Colombia vota este domingo siete propuestas para frenar la corrupción. La iniciativa fue presentada por la ex senadora Claudia López del partido opositor Alianza Verde, compañera de fórmula de Sergio Fajardo en las últimas elecciones presidenciales. Los colombianos deberán marcar si están a favor o en contra de bajar los salarios a los diputados, obligar a los condenados por corrupción a cumplir la condena en la cárcel o de limitar el máximo de períodos a tres para cargos electivos en el Legislativo. Para que esto sea válido, es necesario que al menos 12 millones de colombianos participen y que el apoyo al sí alcancé la mitad más uno de los votos. Las expectativas no son buenas.
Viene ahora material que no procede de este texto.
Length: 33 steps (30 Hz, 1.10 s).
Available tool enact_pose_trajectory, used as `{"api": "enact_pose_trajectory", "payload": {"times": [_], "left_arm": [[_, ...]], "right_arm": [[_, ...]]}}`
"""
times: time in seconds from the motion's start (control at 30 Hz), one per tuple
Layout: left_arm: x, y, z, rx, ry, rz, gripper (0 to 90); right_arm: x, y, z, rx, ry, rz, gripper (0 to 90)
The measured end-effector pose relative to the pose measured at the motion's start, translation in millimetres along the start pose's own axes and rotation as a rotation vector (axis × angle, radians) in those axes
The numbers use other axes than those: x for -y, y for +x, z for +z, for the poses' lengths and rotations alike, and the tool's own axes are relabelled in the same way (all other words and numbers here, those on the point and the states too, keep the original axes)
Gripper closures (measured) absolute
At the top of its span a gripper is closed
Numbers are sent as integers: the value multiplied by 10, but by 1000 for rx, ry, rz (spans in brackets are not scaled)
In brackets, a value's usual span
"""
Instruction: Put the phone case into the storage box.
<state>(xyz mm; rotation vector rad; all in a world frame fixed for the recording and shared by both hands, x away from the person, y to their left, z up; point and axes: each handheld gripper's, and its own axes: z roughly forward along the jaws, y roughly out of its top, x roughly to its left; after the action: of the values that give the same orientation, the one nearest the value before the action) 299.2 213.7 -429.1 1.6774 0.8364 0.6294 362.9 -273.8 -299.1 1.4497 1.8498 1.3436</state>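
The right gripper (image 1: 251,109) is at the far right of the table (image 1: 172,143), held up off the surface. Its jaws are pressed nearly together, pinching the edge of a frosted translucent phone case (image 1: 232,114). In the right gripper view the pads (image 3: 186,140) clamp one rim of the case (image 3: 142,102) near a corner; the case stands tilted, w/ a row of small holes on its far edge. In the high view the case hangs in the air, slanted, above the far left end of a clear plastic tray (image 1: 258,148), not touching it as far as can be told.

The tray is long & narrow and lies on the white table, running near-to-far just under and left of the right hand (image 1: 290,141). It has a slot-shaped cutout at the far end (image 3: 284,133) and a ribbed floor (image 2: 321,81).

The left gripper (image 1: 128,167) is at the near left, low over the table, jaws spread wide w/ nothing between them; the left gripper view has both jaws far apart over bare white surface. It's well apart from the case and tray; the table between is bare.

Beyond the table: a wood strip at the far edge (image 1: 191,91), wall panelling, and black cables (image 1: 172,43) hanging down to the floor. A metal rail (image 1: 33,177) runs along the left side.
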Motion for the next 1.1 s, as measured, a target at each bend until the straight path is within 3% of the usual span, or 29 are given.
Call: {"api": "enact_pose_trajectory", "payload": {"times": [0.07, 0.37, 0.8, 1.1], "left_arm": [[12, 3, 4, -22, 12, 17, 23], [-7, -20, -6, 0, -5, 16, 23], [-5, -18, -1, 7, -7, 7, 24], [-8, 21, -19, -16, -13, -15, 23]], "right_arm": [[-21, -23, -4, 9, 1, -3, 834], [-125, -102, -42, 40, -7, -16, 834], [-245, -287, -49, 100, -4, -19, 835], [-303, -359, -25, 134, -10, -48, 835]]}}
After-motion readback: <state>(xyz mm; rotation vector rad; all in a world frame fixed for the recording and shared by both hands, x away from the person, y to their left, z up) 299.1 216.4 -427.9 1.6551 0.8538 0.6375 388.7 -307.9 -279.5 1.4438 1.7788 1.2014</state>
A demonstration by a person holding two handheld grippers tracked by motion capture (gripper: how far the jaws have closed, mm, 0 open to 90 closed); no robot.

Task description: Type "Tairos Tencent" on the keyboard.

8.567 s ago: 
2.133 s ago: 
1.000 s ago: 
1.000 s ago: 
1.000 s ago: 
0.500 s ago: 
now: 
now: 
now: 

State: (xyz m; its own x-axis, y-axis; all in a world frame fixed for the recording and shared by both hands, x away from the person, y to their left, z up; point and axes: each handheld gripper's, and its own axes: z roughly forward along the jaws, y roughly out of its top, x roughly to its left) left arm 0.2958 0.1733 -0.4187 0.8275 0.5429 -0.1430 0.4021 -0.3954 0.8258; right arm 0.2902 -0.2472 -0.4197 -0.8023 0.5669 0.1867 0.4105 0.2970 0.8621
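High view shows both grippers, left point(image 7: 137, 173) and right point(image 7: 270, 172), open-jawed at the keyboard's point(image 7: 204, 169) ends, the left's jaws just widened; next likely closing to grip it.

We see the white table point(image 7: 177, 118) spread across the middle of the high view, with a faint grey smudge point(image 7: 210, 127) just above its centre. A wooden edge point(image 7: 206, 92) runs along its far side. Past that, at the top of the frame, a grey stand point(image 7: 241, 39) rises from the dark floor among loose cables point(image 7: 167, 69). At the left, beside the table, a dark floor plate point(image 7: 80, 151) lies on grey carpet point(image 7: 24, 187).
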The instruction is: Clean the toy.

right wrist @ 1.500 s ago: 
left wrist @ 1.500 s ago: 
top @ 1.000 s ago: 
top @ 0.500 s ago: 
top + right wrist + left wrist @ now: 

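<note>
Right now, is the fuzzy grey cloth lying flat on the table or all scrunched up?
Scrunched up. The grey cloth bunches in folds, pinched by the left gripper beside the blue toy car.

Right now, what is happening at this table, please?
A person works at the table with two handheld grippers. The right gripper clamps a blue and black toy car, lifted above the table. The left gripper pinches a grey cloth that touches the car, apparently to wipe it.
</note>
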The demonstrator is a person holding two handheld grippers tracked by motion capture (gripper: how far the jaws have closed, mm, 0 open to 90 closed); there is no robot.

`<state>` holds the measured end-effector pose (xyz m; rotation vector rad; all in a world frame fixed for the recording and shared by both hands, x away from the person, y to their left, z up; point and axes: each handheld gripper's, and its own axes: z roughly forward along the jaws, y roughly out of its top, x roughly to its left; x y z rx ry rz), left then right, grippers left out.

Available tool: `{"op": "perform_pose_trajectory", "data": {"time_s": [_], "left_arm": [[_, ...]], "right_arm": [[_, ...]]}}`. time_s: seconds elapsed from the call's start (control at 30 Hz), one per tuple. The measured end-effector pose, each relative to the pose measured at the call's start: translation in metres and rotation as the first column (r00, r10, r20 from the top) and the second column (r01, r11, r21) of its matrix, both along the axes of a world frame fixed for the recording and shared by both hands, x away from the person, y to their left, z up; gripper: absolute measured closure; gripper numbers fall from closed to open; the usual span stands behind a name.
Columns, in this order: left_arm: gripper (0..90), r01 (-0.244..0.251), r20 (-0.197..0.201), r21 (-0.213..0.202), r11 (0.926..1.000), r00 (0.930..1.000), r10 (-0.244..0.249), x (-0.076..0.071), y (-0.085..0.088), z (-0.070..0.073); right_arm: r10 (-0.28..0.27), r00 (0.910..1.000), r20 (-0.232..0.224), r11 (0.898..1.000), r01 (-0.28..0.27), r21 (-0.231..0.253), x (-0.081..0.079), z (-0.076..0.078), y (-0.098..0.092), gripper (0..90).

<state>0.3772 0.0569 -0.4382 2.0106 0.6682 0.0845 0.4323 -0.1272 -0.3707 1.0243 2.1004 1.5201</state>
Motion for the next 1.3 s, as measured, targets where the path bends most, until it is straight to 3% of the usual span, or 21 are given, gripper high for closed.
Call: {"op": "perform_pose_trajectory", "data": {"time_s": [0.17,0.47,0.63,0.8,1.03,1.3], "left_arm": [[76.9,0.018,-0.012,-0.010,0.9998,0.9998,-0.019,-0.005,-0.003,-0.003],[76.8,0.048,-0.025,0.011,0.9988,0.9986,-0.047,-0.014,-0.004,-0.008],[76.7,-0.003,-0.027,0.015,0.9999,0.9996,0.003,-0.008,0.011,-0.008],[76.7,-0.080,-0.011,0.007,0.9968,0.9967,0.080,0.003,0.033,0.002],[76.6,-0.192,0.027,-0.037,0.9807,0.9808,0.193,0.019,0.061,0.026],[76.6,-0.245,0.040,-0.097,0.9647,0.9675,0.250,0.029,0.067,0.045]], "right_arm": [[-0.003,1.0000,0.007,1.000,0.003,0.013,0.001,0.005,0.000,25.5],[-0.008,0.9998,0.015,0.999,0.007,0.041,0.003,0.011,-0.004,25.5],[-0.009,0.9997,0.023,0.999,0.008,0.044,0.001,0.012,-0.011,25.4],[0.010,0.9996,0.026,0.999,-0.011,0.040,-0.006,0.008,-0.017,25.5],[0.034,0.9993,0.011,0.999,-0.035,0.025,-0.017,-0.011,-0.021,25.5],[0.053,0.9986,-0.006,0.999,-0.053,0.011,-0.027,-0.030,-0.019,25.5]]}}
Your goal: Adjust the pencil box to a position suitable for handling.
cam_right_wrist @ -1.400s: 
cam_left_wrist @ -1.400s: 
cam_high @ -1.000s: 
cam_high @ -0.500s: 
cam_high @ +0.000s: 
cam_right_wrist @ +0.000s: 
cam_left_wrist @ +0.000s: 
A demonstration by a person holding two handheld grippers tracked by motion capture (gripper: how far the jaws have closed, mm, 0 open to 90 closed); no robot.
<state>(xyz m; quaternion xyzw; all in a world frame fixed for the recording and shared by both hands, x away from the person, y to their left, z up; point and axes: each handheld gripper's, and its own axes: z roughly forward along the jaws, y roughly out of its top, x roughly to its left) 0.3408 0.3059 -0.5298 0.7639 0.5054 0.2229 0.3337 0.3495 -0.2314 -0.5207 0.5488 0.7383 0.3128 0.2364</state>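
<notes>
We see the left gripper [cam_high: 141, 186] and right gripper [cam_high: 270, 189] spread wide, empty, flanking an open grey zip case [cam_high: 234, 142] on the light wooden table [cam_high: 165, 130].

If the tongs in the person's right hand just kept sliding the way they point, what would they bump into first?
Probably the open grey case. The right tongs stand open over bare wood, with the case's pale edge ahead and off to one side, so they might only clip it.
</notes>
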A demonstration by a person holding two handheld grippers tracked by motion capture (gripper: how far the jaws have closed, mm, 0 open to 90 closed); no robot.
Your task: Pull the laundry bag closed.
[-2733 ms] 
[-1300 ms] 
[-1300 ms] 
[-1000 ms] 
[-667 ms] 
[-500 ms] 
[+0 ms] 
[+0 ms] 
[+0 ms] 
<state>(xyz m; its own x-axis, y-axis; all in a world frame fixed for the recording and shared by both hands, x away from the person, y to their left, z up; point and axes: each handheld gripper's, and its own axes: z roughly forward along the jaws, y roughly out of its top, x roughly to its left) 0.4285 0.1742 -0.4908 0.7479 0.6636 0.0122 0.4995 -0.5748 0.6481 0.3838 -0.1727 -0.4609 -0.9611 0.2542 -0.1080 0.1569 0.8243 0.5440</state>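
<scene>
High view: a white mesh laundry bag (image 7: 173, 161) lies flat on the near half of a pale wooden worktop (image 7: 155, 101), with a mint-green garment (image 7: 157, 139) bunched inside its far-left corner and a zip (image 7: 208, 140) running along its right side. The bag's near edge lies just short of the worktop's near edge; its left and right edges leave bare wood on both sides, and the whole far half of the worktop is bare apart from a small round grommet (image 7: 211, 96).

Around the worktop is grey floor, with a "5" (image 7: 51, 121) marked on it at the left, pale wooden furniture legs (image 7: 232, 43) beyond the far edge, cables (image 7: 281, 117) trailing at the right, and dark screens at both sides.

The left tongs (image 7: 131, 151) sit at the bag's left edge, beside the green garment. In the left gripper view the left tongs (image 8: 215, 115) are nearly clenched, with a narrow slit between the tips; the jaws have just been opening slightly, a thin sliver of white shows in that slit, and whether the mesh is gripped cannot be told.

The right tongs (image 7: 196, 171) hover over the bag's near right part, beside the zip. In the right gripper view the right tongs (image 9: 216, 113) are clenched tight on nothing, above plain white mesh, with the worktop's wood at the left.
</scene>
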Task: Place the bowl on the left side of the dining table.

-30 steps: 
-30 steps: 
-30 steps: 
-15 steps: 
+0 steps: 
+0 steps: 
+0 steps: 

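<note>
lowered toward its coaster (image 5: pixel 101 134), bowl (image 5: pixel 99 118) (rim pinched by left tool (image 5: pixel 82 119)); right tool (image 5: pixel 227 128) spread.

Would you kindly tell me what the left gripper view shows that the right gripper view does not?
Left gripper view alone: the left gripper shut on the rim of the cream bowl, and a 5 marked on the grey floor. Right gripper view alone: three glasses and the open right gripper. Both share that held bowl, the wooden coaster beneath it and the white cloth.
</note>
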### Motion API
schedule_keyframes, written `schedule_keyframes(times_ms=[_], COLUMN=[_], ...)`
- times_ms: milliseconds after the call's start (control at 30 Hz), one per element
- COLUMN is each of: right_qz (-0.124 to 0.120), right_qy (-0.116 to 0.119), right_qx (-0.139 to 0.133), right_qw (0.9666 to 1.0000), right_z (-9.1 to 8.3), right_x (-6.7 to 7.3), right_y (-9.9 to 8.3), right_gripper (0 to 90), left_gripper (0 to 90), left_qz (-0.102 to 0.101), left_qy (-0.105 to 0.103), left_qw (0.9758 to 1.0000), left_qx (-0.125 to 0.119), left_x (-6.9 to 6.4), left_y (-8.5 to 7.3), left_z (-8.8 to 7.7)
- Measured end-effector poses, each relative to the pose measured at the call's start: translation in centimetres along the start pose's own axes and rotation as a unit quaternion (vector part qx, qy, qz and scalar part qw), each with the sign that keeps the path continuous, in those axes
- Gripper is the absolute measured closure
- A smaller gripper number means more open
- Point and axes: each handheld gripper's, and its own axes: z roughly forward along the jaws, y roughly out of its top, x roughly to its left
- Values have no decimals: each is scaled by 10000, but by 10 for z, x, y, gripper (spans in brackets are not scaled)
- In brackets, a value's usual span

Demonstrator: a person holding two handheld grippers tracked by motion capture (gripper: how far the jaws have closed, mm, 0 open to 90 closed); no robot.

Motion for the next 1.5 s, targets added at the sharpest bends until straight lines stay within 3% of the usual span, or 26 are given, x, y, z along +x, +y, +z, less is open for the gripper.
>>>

En Brasil, dentro de unas semanas, erigirán presidente. Unos días antes de ir a las urnas, los brasileños se enterarán si pueden o no volver elegir al ex presidente Lula, detenido desde abril por sospechas de corrupción durante su gobierno. Mientras la intención de voto de los candidatos de los partidos tradicionales no lograr superar el piso de los diez puntos, la popularidad del ex presidente no hizo más que aumentar desde entonces. Corrupto o no, una mayoría lo prefiere.
En América Latina el discurso anticorrupción aparece más como un elemento disuasivo que como solución al problema. Hay riquezas mal habidas que merecen ser legitimadas y hay otras que no tanto. La evasión fiscal a gran escala no es delito mientras existan caminos, en cierta medida legales, que lo habiliten. La fuga de divisas tampoco. Si entendemos la corrupción como un fenómeno moral entramos en un terreno barroso donde es necesaria la construcción de una especie de moralidad negativa en el estereotipo del político en América Latina. El problema ya no es la falta de legitimidad del sistema político sino el cinismo construido en torno al debate sobre la corrupción así como la distorsión en la percepción de nuestro propio sistema político.
El discurso anticorrupción no ataca necesariamente a la corrupción como problema sino que funciona como la zanahoria delante del burro que nos permite sostener la fantasía que si corremos del juego a “los corruptos” podemos recuperar un sistema político aséptico donde ya no existan campaña políticas millonarias, donde las instituciones públicas respondan a tiempo, donde los técnicos administren bien la cosa pública y donde los empresarios no usen todo lo que tienen a su alcance para competir a la hora de cerrar negocios con el Estado. Pero siempre que se tira del hilo suelto se termina deshaciendo el ovillo ¿Y después de eso qué? La crisis política que vive Brasil es lo único que puede explicar el ascenso del militarista Jair Bolsonaro.
Es probable que la consulta sobre la corrupción en Colombia termine siendo aprobada, pero el hecho de que los colombianos tengan que decidir por medio del voto directo como recuperar la confianza en su sistema político marca un retroceso. Posiblemente Jair Bolsonaro no llegue a la presidencia de Brasil, pero el protagonismo que ya alcanzó es un síntoma de la profunda crisis política que vive ese país. Que el debate sobre la corrupción en la política colombiana, brasileña y en América Latina toda haya monopolizado la agenda publica significa un retroceso del debate democrático sobre aquello que esperamos del sistema político. Atendamos el tema pero busquemos aristas. No descuidemos el debate profundo no ya del cómo sino del para qué en la política.